## Work request:
Among the lines below, count those with the word "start". Answer with the number only.

## Data excerpt:
● ● ●

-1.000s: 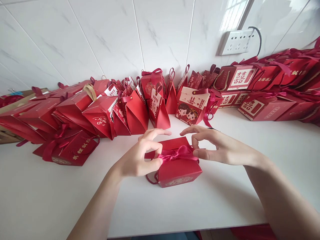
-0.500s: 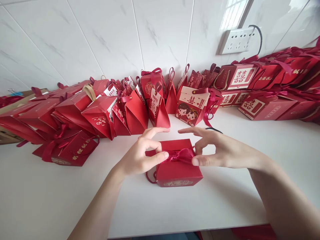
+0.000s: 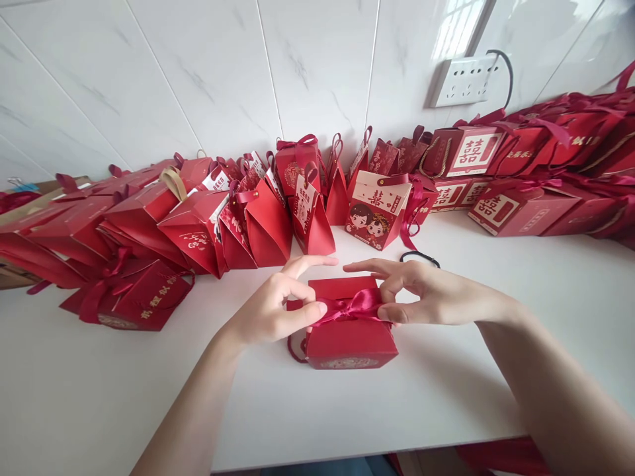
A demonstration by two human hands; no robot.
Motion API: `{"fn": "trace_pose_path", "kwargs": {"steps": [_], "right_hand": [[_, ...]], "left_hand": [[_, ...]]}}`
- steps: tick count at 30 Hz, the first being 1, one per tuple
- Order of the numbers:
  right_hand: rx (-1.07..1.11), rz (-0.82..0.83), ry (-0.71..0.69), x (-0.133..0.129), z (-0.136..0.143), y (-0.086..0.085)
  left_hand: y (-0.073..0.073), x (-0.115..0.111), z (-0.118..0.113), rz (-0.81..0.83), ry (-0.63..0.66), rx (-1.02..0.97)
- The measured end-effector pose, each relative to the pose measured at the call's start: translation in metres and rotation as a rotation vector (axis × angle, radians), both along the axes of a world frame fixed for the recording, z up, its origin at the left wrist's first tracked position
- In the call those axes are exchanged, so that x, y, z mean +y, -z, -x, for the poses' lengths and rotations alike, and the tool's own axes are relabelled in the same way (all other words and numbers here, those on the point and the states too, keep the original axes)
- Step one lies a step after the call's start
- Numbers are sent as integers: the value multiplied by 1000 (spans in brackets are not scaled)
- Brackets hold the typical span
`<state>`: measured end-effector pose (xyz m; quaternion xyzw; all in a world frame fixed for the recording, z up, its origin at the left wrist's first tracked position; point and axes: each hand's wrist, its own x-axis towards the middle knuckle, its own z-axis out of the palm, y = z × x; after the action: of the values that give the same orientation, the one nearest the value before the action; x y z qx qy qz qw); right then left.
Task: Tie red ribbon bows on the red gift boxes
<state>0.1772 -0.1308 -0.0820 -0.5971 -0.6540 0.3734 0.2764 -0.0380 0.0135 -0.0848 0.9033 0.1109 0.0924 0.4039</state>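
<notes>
A red gift box (image 3: 353, 347) with a pale round emblem on its front stands on the white table. Across its top runs a magenta satin ribbon (image 3: 354, 304), tied in a bow with a knot in the middle. My left hand (image 3: 280, 307) pinches the bow's left side between thumb and a bent finger, the other fingers reaching forward. On the opposite side, my right hand (image 3: 424, 294) pinches the right loop in the same way. A dark red cord handle (image 3: 292, 350) hangs at the box's left side. The fingertips partly hide the ribbon's ends.
Many red gift boxes (image 3: 270, 225) line the tiled wall, several with ribbon loops. One ribboned box (image 3: 143, 297) lies at the left. More are stacked at the right (image 3: 526, 208). A black loop (image 3: 421, 256) rests behind my right hand; a power strip (image 3: 464, 82) hangs on the wall.
The bow now looks fuller and more spread out, its knot plainly visible. Both hands keep to its two sides, and the view has shifted slightly.
</notes>
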Motion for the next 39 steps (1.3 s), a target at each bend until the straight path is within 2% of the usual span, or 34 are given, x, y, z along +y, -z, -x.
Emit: {"fn": "trace_pose_path", "kwargs": {"steps": [10,14,23,29,35,39], "right_hand": [[54,57,-42,4,-1,2],[101,44,-66,6,0,5],[114,62,-73,8,-6,19],[162,89,-114,12,-4,11],[102,94,53,14,-6,7],[76,143,124,13,-10,10]], "left_hand": [[-3,-2,-1,69,42,24],[1,-3,-1,117,55,-19],[10,-2,-1,104,76,-78],[6,-7,-1,115,23,-145],[0,-7,0,77,78,-131],[6,-9,-5,63,17,-174]]}}
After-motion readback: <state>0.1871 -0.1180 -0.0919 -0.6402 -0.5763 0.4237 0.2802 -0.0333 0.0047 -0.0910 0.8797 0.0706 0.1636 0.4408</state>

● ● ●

## Solution to this problem:
2